Sponsoring Organization(s)

Special Session

Organizer Name

Marian Homans-Turnbull

Organizer Affiliation

Univ. of California-Berkeley

Presider Name

Alexandra Reider

Presider Affiliation

Yale Univ.

Paper Title 1

Old English to Latin Translation in an Early Anglo-Norman Version of the "Enlarged Herbarium"

Presenter 1 Name

Bethany Christiansen

Presenter 1 Affiliation

Ohio State Univ.

Paper Title 2

Is a Language What We Think It Is? The Case of (Outremer) French in London, BL, Add. 15268

Presenter 2 Name

Johannes Junge Ruhland

Presenter 2 Affiliation

Stanford Univ.

Paper Title 3

Bracciolini's Liber facetiarum: Mediating Neo-Latin via the Translatio of the Novella

Presenter 3 Name

Brenda B. Rosado

Presenter 3 Affiliation

Univ. of California-Berkeley

Paper Title 4

Latin and Old English in the Twelfth Century

Presenter 4 Name

Anna Lyman

Presenter 4 Affiliation

Univ. of Pennsylvania

Start Date

12-5-2019 8:30 AM

Session Location

Schneider 1255

Description

Multilingual cultures develop complex practices and theories of translation.

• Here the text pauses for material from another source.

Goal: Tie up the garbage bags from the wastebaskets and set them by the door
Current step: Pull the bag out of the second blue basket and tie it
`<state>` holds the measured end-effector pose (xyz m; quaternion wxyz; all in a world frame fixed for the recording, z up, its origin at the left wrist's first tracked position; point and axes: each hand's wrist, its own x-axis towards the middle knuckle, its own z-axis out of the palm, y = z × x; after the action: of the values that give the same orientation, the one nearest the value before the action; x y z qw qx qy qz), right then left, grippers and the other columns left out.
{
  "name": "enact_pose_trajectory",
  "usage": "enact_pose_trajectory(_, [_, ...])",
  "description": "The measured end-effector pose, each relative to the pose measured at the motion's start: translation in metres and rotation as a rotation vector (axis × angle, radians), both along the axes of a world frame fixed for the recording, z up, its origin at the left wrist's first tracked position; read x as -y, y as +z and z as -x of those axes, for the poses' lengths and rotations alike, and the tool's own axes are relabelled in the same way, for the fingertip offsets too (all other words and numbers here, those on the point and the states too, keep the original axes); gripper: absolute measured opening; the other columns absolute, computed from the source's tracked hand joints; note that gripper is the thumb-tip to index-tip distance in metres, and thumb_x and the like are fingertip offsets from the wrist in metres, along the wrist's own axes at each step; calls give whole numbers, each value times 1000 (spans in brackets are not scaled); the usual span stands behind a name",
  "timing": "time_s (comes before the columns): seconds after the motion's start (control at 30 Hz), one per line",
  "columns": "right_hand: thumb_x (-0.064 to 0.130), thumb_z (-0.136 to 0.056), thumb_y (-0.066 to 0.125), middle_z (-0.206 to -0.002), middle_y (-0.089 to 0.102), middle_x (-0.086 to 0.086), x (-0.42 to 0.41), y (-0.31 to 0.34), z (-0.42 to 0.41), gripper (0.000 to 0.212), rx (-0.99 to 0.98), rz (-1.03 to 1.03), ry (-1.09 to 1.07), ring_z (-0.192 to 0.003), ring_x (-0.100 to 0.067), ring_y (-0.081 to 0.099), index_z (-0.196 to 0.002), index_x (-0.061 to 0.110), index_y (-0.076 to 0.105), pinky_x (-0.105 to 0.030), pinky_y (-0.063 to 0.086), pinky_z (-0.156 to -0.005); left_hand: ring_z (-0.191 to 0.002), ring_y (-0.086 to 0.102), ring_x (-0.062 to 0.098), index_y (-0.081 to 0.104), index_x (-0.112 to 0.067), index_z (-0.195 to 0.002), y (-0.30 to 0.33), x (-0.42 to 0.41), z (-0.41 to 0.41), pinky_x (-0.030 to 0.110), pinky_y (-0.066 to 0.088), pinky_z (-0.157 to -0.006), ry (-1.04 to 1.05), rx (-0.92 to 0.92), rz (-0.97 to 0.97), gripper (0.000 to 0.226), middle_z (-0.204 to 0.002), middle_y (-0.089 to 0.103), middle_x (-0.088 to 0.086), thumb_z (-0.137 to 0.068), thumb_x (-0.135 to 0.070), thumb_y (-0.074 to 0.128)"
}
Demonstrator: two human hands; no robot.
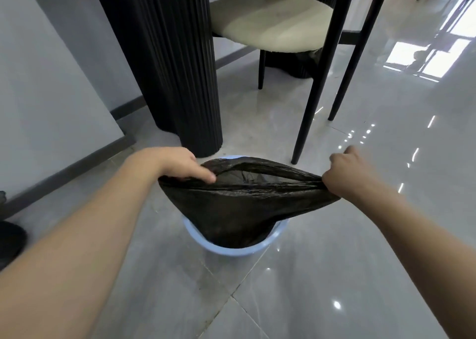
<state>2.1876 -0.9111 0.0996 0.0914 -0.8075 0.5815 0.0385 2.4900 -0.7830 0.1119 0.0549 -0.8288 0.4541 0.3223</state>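
Head view. A pale blue wastebasket stood on the glossy grey tiled floor, just in front of a black fluted column. It held a black garbage bag whose upper part was pulled up out of the basket and stretched sideways into a wide, flattened mouth; the bag's lower part remained inside the rim. What the bag contained could not be made out. The left hand gripped the left end of the bag's mouth, fingers curled over the edge with the film bunched beneath them. The right hand clenched the right end, the plastic gathered into a tight twist within the fist. Behind the basket stood a chair with a beige seat and black legs; a dark object beneath it was unclear
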Motion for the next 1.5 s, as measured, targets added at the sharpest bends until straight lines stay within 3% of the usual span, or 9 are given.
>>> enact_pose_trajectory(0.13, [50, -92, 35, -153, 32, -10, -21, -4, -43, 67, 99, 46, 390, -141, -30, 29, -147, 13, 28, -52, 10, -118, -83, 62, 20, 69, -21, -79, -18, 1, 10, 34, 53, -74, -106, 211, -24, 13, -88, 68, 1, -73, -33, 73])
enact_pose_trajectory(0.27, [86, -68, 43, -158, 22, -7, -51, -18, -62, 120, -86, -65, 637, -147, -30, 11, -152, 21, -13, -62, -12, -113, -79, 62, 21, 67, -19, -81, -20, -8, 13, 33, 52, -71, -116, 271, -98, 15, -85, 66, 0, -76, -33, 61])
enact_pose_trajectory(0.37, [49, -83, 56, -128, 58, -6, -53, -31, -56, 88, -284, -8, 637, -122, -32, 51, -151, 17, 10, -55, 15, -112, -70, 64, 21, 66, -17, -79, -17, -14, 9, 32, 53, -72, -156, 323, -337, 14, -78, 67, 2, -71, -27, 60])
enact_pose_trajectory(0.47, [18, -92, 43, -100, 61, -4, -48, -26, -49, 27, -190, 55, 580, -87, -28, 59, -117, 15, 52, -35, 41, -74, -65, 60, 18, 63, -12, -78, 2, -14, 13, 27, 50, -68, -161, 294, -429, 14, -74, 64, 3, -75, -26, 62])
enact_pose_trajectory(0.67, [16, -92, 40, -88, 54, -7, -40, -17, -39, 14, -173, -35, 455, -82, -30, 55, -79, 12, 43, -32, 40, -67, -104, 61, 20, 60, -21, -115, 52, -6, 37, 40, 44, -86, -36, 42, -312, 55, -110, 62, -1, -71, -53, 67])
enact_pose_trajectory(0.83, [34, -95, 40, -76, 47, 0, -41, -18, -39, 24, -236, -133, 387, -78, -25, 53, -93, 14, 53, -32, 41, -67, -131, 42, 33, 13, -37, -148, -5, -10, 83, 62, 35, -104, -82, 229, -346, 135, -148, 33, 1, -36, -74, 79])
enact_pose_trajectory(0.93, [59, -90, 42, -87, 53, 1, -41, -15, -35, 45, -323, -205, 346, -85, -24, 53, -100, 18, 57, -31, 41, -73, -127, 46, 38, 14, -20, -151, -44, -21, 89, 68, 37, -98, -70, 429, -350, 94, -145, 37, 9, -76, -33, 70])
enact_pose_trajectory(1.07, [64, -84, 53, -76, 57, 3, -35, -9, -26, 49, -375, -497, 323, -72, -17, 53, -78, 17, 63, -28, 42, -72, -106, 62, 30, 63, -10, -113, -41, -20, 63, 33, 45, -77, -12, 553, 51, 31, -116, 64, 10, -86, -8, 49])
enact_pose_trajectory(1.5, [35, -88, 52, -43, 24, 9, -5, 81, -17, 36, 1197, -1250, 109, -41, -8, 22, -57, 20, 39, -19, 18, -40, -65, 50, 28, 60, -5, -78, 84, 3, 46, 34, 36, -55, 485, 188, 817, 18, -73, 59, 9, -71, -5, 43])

Building on a series of important and explanatory frameworks proposed for understanding translation from a lingua franca such as Latin into a local or lower-prestige language—the path medieval translation appears most often to have taken—this panel examines translation in the other direction. Drawing examples from England, Italy, and the French diaspora, the papers on this panel address both individual instances of translation from what has traditionally been understood as a lower-prestige language into a higher-prestige one, and the bearing of such “back”-translations on existing frameworks for understanding medieval translation writ large.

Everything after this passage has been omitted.